| WHAT THIS TASK INVOLVES |
In the records below, the part to copy starts at the line containing "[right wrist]" and goes to the last line; output it exactly, without pictures.

Segment Start: SOURCE INFORMATION

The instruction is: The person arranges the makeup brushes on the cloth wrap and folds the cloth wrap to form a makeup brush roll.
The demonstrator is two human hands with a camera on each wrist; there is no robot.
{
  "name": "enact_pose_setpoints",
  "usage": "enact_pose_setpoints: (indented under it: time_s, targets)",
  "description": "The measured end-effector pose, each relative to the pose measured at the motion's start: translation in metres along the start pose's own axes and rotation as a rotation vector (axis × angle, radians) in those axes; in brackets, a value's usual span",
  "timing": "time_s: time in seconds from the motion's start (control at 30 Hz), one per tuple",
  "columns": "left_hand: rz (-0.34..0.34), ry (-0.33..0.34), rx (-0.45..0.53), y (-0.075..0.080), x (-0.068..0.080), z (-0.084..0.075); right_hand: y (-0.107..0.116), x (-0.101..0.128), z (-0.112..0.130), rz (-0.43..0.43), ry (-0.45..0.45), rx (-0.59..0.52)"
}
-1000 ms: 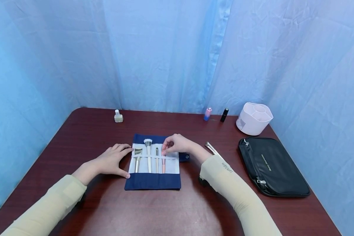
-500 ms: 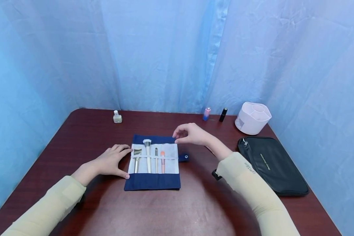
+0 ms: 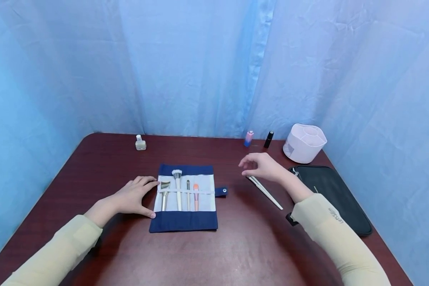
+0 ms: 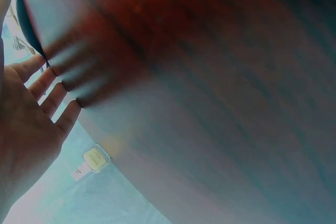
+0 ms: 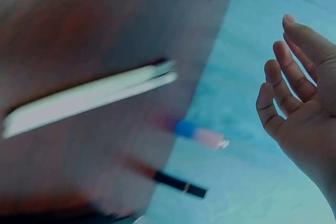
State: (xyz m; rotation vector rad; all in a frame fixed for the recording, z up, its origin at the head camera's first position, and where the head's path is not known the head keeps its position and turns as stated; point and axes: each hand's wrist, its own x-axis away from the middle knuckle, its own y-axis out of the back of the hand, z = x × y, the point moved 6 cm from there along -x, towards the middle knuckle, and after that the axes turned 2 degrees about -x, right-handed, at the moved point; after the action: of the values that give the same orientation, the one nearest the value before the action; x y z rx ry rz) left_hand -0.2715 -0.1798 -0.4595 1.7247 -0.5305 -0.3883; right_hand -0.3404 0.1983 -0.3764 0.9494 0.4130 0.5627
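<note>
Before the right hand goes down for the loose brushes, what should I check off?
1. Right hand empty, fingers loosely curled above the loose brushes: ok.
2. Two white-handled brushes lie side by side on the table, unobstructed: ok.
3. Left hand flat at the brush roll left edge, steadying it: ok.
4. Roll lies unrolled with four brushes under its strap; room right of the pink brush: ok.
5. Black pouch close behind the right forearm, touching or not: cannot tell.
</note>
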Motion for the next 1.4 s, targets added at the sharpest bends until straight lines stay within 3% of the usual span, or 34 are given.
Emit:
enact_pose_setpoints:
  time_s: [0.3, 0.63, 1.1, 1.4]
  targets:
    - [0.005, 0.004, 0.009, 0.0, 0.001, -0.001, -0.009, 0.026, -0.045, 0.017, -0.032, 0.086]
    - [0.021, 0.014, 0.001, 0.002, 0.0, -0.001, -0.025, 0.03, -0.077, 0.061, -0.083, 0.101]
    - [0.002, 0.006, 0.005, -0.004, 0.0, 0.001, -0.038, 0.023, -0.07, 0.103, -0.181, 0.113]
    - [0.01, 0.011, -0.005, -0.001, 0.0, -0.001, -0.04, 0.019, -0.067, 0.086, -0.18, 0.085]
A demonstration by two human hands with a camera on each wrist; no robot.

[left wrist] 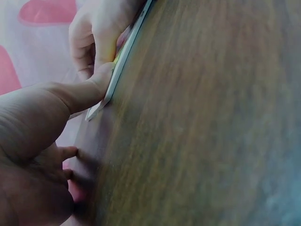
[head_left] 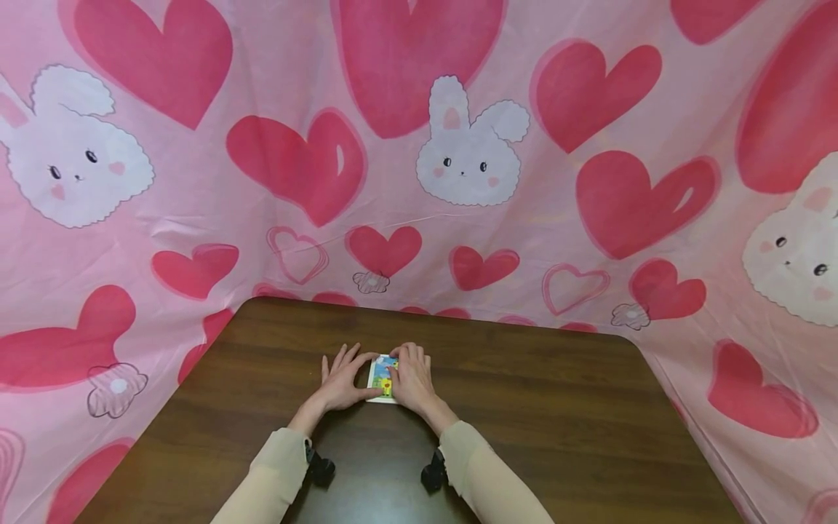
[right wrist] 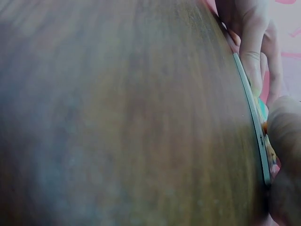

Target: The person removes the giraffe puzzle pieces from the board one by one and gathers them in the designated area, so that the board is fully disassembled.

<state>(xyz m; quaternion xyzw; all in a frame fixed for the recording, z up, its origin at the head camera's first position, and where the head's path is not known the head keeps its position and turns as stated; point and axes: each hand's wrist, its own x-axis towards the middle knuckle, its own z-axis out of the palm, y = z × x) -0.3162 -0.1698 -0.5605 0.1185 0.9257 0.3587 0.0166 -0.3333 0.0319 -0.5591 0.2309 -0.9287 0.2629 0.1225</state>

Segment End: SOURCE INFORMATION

| YOUR RESPONSE |
[right wrist] 

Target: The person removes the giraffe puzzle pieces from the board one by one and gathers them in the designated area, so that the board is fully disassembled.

<state>(xyz m; quaternion xyzw; all in a frame fixed for the recording, z up, its origin at the head camera's first position, and where the head's path is not known the head keeps its position and turns as stated; point and axes: each hand's wrist, its own x-axis towards the middle knuckle, its own z-axis out of the palm, y = z × x) -0.3162 -0.1698 -0.5605 0.1185 0.9257 0.3587 0.0166 -0.3333 0.0319 -0.5591 0.2309 -0.9287 0.2629 0.1225</state>

The required output has been supplied.